- **Task item**: Output all of the material exactly; leave out no line.

————

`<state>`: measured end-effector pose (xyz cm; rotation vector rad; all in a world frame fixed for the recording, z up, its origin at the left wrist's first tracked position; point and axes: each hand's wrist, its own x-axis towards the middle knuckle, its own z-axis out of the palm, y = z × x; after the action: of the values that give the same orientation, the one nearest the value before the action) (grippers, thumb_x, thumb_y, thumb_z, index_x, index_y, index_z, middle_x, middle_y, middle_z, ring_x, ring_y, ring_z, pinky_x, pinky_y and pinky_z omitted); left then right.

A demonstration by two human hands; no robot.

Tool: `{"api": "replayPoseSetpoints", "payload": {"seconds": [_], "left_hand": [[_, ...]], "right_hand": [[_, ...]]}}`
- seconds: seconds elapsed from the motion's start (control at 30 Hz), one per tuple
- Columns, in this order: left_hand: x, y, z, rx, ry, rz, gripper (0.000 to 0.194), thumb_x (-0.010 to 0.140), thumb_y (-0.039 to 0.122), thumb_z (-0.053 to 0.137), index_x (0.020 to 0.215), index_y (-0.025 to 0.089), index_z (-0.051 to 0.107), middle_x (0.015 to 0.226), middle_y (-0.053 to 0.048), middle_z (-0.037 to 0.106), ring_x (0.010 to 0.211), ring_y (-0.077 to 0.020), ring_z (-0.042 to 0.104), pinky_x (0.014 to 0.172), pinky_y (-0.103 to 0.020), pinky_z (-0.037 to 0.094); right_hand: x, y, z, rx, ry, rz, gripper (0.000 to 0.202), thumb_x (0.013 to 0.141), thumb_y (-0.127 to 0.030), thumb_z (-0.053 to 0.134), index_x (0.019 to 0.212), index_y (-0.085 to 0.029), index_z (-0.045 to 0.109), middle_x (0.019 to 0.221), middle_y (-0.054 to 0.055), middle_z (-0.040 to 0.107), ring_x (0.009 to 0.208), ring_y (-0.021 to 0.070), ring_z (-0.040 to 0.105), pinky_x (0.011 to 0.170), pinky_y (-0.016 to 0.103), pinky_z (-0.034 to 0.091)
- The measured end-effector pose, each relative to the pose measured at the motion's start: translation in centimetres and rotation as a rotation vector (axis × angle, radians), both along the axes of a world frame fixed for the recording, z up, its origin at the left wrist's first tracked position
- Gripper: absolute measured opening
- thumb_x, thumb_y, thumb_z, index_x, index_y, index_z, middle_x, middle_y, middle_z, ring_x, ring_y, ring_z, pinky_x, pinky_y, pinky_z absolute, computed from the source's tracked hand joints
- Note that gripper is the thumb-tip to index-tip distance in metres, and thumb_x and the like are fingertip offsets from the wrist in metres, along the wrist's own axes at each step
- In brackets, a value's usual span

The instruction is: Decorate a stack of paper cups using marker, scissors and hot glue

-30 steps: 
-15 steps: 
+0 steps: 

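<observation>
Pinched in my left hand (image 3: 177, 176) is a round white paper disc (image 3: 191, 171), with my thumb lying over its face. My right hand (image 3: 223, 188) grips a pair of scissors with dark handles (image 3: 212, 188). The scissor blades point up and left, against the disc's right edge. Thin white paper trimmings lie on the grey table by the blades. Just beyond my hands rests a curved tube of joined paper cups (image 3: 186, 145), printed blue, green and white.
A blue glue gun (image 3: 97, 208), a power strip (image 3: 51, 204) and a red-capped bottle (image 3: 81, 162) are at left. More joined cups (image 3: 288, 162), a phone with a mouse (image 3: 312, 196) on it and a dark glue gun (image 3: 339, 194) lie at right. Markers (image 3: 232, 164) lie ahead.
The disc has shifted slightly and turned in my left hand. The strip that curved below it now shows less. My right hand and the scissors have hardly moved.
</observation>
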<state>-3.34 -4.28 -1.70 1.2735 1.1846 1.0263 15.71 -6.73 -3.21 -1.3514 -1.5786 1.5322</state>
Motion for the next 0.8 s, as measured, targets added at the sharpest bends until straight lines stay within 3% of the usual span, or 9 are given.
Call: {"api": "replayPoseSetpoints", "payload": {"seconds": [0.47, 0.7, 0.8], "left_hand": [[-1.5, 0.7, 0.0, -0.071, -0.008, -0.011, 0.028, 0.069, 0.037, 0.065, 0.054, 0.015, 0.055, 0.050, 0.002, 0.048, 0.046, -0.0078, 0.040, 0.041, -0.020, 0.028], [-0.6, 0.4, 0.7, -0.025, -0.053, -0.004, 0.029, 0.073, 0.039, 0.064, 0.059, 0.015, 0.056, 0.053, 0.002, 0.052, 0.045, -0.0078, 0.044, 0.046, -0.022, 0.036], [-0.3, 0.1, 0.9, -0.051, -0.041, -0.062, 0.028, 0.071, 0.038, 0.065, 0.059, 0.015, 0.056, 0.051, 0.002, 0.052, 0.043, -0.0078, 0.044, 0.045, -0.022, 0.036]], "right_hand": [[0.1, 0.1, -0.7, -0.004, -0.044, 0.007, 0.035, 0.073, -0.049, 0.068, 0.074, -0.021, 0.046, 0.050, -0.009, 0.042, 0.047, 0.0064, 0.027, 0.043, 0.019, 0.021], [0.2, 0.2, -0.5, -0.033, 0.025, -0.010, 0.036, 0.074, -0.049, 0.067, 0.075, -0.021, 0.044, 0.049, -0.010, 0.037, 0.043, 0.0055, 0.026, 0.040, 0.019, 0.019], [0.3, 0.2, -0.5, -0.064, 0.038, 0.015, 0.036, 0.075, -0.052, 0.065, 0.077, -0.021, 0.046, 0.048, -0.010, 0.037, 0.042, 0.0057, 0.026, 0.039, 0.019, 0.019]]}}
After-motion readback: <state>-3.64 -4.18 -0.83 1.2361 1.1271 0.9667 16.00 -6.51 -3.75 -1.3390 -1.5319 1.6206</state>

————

- **Solution for this exercise**:
`<state>`: measured end-effector pose (xyz cm; rotation vector rad; all in a world frame fixed for the recording, z up, its origin at the left wrist's first tracked position; point and axes: each hand's wrist, its own x-axis towards the middle knuckle, its own z-axis out of the palm, y = z × x; after the action: of the values that give the same orientation, the one nearest the value before the action) (grippers, thumb_x, thumb_y, thumb_z, index_x, index_y, index_z, middle_x, middle_y, middle_z, ring_x, ring_y, ring_z, pinky_x, pinky_y and pinky_z omitted); left then right.

A demonstration by two human hands; no robot.

Tool: `{"api": "replayPoseSetpoints", "payload": {"seconds": [_], "left_hand": [[_, ...]], "right_hand": [[_, ...]]}}`
- seconds: seconds elapsed from the motion's start (control at 30 Hz), one per tuple
- Columns, in this order: left_hand: x, y, z, rx, ry, rz, gripper (0.000 to 0.194), thumb_x (-0.010 to 0.140), thumb_y (-0.039 to 0.122), thumb_z (-0.053 to 0.137), index_x (0.020 to 0.215), index_y (-0.025 to 0.089), index_z (-0.051 to 0.107), middle_x (0.015 to 0.226), middle_y (-0.053 to 0.048), middle_z (-0.037 to 0.106), ring_x (0.010 to 0.211), ring_y (-0.077 to 0.020), ring_z (-0.042 to 0.104), pinky_x (0.014 to 0.172), pinky_y (-0.103 to 0.020), pinky_z (-0.037 to 0.094); right_hand: x, y, z, rx, ry, rz, gripper (0.000 to 0.202), thumb_x (0.013 to 0.141), thumb_y (-0.127 to 0.030), thumb_z (-0.053 to 0.134), index_x (0.019 to 0.212), index_y (-0.085 to 0.029), index_z (-0.045 to 0.109), middle_x (0.019 to 0.221), middle_y (-0.054 to 0.055), middle_z (-0.040 to 0.107), ring_x (0.009 to 0.208), ring_y (-0.021 to 0.070), ring_z (-0.040 to 0.105), pinky_x (0.011 to 0.170), pinky_y (-0.016 to 0.103), pinky_z (-0.034 to 0.091)
- The measured end-effector pose, each relative to the pose measured at the motion's start: translation in centimetres and rotation as a rotation vector (axis × angle, radians), both along the axes of a world frame fixed for the recording, z up, its origin at the left wrist's first tracked position
- Gripper: absolute measured opening
- thumb_x, thumb_y, thumb_z, index_x, index_y, index_z, middle_x, middle_y, middle_z, ring_x, ring_y, ring_z, pinky_x, pinky_y, pinky_z absolute, computed from the source's tracked hand joints
- Note that gripper is the thumb-tip to index-tip distance in metres, and thumb_x and the like are fingertip offsets from the wrist in metres, along the wrist's own axes at each step
- In brackets, a value's usual span

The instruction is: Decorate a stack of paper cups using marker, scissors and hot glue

-30 steps: 
-15 steps: 
+0 steps: 

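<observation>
Pinched in my left hand (image 3: 177, 176) is a round white paper disc (image 3: 191, 171), with my thumb lying over its face. My right hand (image 3: 223, 188) grips a pair of scissors with dark handles (image 3: 212, 188). The scissor blades point up and left, against the disc's right edge. Thin white paper trimmings lie on the grey table by the blades. Just beyond my hands rests a curved tube of joined paper cups (image 3: 186, 145), printed blue, green and white.
A blue glue gun (image 3: 97, 208), a power strip (image 3: 51, 204) and a red-capped bottle (image 3: 81, 162) are at left. More joined cups (image 3: 288, 162), a phone with a mouse (image 3: 312, 196) on it and a dark glue gun (image 3: 339, 194) lie at right. Markers (image 3: 232, 164) lie ahead.
The disc has shifted slightly and turned in my left hand. The strip that curved below it now shows less. My right hand and the scissors have hardly moved.
</observation>
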<state>-3.34 -4.28 -1.70 1.2735 1.1846 1.0263 15.71 -6.73 -3.21 -1.3514 -1.5786 1.5322</state>
Motion for the next 0.8 s, as measured, targets added at the sharpest bends until straight lines stay within 3% of the usual span, or 9 are given.
Call: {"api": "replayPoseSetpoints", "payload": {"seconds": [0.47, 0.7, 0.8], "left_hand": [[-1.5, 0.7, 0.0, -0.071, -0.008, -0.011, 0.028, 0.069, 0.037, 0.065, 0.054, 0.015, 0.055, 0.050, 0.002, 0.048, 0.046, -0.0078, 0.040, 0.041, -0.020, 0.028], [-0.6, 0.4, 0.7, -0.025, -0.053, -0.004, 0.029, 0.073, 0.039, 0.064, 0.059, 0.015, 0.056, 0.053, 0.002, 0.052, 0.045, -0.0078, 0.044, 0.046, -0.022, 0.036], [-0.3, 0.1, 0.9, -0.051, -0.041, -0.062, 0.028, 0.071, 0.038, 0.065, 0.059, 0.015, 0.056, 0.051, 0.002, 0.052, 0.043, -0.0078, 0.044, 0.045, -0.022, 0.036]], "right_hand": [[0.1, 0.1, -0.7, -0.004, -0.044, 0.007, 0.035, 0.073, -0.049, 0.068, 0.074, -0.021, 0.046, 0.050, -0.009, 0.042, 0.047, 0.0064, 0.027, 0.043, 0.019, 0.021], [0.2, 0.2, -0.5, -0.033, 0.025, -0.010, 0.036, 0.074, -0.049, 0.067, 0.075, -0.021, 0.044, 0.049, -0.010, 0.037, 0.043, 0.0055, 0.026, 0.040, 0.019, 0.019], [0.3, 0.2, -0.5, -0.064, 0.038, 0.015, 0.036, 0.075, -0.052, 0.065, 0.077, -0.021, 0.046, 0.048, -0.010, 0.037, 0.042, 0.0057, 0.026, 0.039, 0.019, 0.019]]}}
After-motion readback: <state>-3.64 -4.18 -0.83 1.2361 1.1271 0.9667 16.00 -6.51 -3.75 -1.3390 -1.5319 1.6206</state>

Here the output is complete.